In recent weeks my thoughts have frequently pondered the question: What does healing look like? More specifically: What does healing look like for the homosexual struggler? Even closer to home: What does healing look like for me? I mean, after all, how will I know if I’ve arrived if I don’t know what healing looks like?
Difficult Realization 1: I will never arrive. By its nature, Christianity should be an evolving relationship with Christ. There will never be a time when I no longer need Him. In fact, I’ve observed that the most mature Christians are those who grasp just how desperately they must cling to Him in order to survive.

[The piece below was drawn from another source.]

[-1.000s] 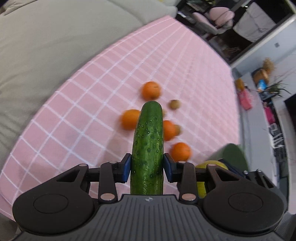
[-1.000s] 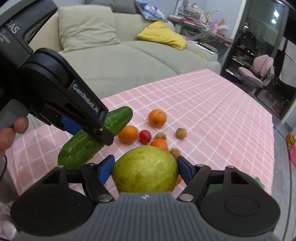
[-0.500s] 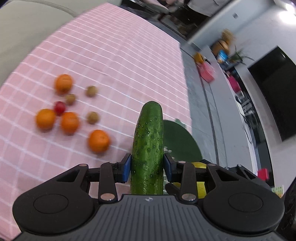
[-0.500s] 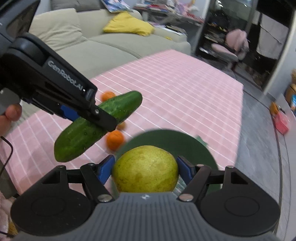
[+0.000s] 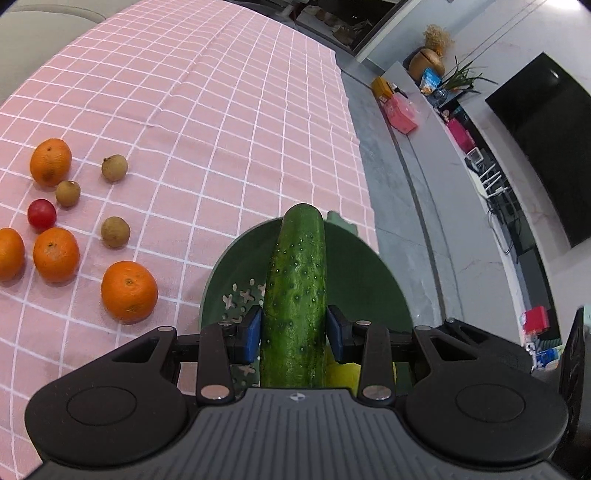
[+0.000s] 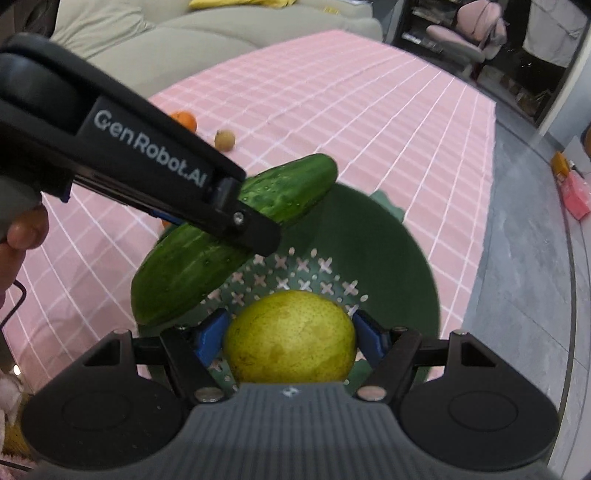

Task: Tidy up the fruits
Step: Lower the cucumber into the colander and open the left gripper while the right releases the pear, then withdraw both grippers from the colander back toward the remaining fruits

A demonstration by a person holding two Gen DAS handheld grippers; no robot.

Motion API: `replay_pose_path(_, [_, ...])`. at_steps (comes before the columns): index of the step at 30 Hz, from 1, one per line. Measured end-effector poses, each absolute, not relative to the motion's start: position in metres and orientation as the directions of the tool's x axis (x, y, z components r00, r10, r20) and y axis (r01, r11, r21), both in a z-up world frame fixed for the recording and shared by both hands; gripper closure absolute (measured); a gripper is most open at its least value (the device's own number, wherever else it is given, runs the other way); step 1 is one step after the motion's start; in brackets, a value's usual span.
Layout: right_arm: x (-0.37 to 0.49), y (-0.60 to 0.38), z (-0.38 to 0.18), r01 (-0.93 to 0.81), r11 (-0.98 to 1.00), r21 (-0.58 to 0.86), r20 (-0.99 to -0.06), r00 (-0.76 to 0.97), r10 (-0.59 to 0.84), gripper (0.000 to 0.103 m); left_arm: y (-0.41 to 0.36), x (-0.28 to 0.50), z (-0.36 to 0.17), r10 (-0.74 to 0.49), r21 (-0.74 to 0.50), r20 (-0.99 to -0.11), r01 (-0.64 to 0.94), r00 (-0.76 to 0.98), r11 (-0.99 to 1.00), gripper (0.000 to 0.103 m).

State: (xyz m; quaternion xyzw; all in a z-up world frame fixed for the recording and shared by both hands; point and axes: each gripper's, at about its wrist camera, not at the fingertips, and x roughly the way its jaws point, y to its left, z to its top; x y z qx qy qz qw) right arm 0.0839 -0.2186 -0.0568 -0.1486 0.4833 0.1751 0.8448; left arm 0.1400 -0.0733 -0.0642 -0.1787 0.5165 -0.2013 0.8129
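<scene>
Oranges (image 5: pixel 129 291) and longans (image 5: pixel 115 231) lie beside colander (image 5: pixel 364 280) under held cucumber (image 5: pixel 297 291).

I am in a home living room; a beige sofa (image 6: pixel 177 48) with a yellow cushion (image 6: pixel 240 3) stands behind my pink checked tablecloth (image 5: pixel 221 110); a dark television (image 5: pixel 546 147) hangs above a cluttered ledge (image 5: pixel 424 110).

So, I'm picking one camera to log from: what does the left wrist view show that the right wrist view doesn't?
Left wrist only: four oranges, e.g. one, a red fruit and the TV.
Right wrist only: the pear clamped in the right gripper, the sofa and a hand.
Both: the cucumber clamped in the left gripper, over the green colander.
</scene>
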Motion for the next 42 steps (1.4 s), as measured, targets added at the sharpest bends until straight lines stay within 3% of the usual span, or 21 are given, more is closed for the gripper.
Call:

Difficult Realization 2: Heterosexuality does not equal healed. I know many fellow strugglers who are much more intact than their straight counterparts.
Difficult Realization 3: Although a very small number of people are instantly and miraculously delivered from same-sex desires and a greater number of people find relief over a period of time, some have journeyed for years with little or no change in their orientation. Outsiders callously point fingers and accuse them of secret sin and the need to pray harder. Others mock with “See? We told you you couldn’t change. Stop torturing yourself.”
Through the controversy, I’ve seen these lifetime strugglers press on obediently, following Christ with a courage and stamina beyond my comprehension. And I ask myself, could this be what healing looks like? Could healing simply be having one’s own identity so intertwined with Christ’s that others can’t tell where you end and He begins? Could it just be a state of being intact and whole?
There is probably not a one of us that would not give nearly anything for a normal life – some sort of heterosexual fantasy involving a nice house complete with a spouse and children. But what if healing is not about heterosexuality? What if we frustrate ourselves out of true healing because we have the wrong goal?
Daniel 3 tells the familiar story of three Hebrew men who refused to bow down and worship an idol, even when the consequence of their choice was certain death. In verse 17, the men acknowledge that God is able to deliver them from their fate. However, it is verse 18 that catches my attention. They concede that their decision to be obedient will stand even if God does not deliver them. What a commitment! They had absolutely no assurance of deliverance! They placed their faith in God Himself rather than an outcome they hoped for.
This challenges me to a similar commitment. I know that God is able to completely deliver me from homosexual desires… but if He does not, let it be known, that I will not serve other gods (my own lust, fantasies, sinful desires, etc.).
These men made the highest form of sacrifice possible. The latter part of verse 28 says they “yielded their bodies so as not to serve or worship any god except their own God.” We consider them great heroes, and truly they are. The happy ending is that they did not die, but they would have been just as heroic if they did.
I think that is what healing looks like. I believe it is having integrity when I have no idea what the outcome will be. I believe it is the ability to yield up my body so as not to serve or worship any god except my own God. I believe it is maturity born out of a burning desire to live for Someone greater than myself. And, I believe it is the ability to humble myself before that One and rely on Him so heavily that others can not tell where I end and He begins.
I would like to believe I will be completely free of homosexual desires some day. Short of sounding sacrilegious in ex-gay circles… heterosexuality is not my goal. And I am coming to realize this: I am closer to healed than I have ever been with the simple freedom I have found in pursuing Christ rather than a change in sexual orientation.